▶ What is being asked
Copy out each line of the material exactly. Pictures do not belong in the copy.

▶ Collected data
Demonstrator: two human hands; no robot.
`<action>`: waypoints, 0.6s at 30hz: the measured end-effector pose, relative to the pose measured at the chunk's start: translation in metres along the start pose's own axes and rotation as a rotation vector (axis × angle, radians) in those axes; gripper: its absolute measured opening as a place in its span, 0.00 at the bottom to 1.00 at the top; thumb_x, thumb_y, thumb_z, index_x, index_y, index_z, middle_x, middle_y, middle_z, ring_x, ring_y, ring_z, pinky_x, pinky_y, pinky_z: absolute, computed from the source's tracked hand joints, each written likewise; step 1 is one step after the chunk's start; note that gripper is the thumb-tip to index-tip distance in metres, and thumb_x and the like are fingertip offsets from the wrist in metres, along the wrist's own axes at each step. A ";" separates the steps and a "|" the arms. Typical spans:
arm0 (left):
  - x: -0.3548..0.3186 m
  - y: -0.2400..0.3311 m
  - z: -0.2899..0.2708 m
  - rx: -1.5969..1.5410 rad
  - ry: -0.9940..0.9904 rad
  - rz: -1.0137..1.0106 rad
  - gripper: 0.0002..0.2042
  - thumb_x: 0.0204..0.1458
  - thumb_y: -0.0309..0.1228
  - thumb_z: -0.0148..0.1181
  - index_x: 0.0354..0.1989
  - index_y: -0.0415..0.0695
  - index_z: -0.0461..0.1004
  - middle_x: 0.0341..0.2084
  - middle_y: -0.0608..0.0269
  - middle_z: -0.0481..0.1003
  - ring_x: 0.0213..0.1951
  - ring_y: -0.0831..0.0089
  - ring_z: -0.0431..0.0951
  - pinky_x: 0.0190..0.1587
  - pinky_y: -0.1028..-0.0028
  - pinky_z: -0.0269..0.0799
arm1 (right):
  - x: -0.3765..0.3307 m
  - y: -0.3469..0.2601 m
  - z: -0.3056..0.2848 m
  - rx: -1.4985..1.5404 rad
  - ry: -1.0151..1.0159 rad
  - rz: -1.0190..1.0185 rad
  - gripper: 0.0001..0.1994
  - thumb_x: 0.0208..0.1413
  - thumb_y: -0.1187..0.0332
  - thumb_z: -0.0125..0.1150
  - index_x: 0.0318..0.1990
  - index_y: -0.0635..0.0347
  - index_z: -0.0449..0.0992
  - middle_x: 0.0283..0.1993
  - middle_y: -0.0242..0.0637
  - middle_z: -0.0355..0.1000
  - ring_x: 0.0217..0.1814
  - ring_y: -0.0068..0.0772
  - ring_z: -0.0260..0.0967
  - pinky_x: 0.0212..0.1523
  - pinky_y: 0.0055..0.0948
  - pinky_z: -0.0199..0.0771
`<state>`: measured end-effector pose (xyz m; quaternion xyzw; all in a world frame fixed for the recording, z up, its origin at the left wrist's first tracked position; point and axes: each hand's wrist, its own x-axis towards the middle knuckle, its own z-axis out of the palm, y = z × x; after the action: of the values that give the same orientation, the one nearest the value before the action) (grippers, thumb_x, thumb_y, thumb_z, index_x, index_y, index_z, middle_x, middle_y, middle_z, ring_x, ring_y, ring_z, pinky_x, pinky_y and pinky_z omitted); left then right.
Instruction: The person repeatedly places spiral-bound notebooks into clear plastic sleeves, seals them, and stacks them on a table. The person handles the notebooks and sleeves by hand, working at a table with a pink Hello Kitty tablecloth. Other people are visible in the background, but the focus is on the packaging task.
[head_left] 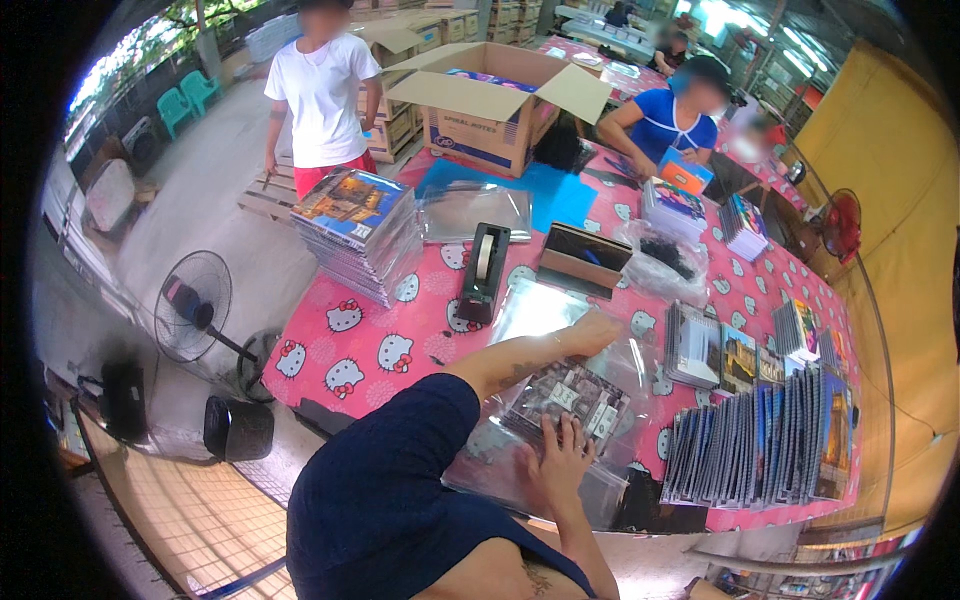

▶ The answer
Demonstrator: two human hands; no robot.
`<action>`: waypoints, 0.6s at 30hz: the measured end-effector pose, relative to the pose measured at the chunk's start: translation in metres along the start pose's own axes and rotation as a rotation vector (axis × angle, radians) in those axes; gripper: its absolute measured opening as a place in its span, 0.00 at the bottom to 1.00 at the top; thumb_x, thumb_y, thumb_z, index_x, index_y, index_z, middle_x, middle_y, middle_z, ring_x, ring_y, ring_z, pinky_x, pinky_y, pinky_z: absolute, computed from the source's tracked hand joints, each written likewise; step 1 is one step after the chunk's start; note that gripper is the thumb-tip to index-tip distance in metres, and thumb_x and the like are fingertip offsets from the wrist in metres, along the wrist's own axes at each step. A ";" separates the steps and a "|" the arms. Typical spans:
arm0 (left):
  - x: -0.3548..0.3186 m
  - y: -0.2400..0.3311 m
  - z: -0.2899..0.2708 m
  - rx: -1.5969..1.5410 rad
  - ry: -0.9940..0.9904 rad
  - rz: -1.0137..1.0106 rad
  - gripper: 0.0002..0.2042
  - thumb_x: 0.0204..0.1458
  - thumb_y: -0.0309..0.1228
  - thumb_z: -0.0148..0.1181
  - index_x: 0.0354..0.1989
  - index_y: -0.0415..0.0695
  - index_z: -0.0461..0.1004
  - middle_x: 0.0341..0.2084
  - middle_y: -0.0608..0.0269
  - middle_z: -0.0481..0.1003
  - ring_x: 0.0213..0.1951
  - ring_y: -0.0831..0.0089
  - ring_z: -0.0431..0.0951
  - pinky_x: 0.0190..0.1587
  - pinky_y: -0.1028..-0.0028
  - pinky_z: -0.0269..0.0799
arm1 (right):
  - x: -0.3765..0.3307 m
  - y: -0.3469..0.2601 m
  - z: -0.3056..0.2848 m
  - rx: -1.4985..1.5404 rad
  - ry: -1.0151..1.0159 rad
  - rz: -1.0190..1.0185 rad
  - gripper: 0.0001..0.1994
  - thumb_x: 0.0208..0.1413
  - thumb_y: -0.1187..0.0332
  - thumb_z: -0.0125..0.1150
  - index_x: 0.0318..0.1990
  - index_y: -0.0635..0.0347
  - index_z: -0.0449..0.0992
  - middle_x: 0.0283..0.1993
  - middle_y: -0.0242..0.0637
  - middle_z: -0.0355..0.1000
  - ring_x: 0.0217..0.1814
  - ring_y: -0.0068..0.0772
  - ring_z: -0.0260..0.0967
  - pinky_x: 0.0212..0.1523
  - pinky_y: 0.0055..0.0948
  - pinky_z: -0.0199..0.0771
`<state>`: measured end-effector pose (xyz m; quaternion xyzw; all in a world frame fixed for the recording, z up, its origin at the left wrist's first tracked position; point and axes: each hand's wrist, its own x-axis towards the middle knuckle, its own z-axis out of the palm, y = z × x; after the action: of the values that give the same orientation, the one nearest the value before the action) (grippers, thumb_x, thumb_y, thumb_z, index_x, index_y, index_z, middle_x, middle_y, middle_z, ring_x, ring_y, ring_z, pinky_x, pinky_y and pinky_z omitted); left then right.
Instruction: The person repeatedly places spiral-bound notebooks into clear plastic sleeves, seals them, and stacks them on a table. The person handles the notebooks and sleeves by hand, working at a table with a pink Hello Kitty tablecloth. Other people are visible in the background, but the focus is on the packaging task.
[head_left] 

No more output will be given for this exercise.